*Required work*
What is needed is a faithful transcription of all the data below, pictures excluded.

▼

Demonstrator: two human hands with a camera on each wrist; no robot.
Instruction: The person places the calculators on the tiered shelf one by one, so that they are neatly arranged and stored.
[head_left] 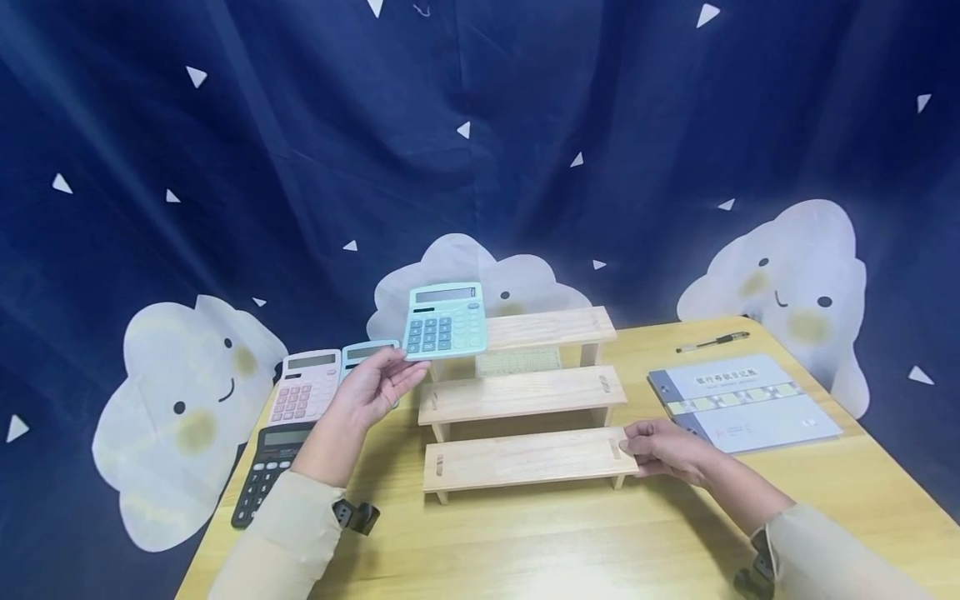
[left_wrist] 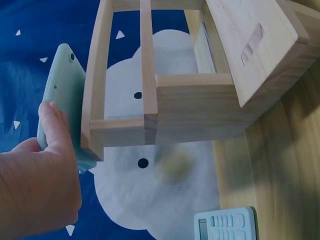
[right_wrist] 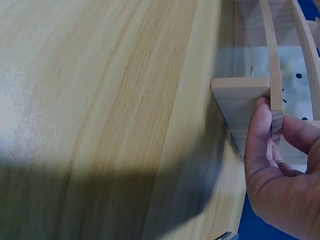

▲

*Answer to this task*
Demonstrator: two human hands with a camera on each wrist; no robot.
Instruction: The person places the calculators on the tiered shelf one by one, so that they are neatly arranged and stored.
[head_left] 
[left_wrist] 
[right_wrist] 

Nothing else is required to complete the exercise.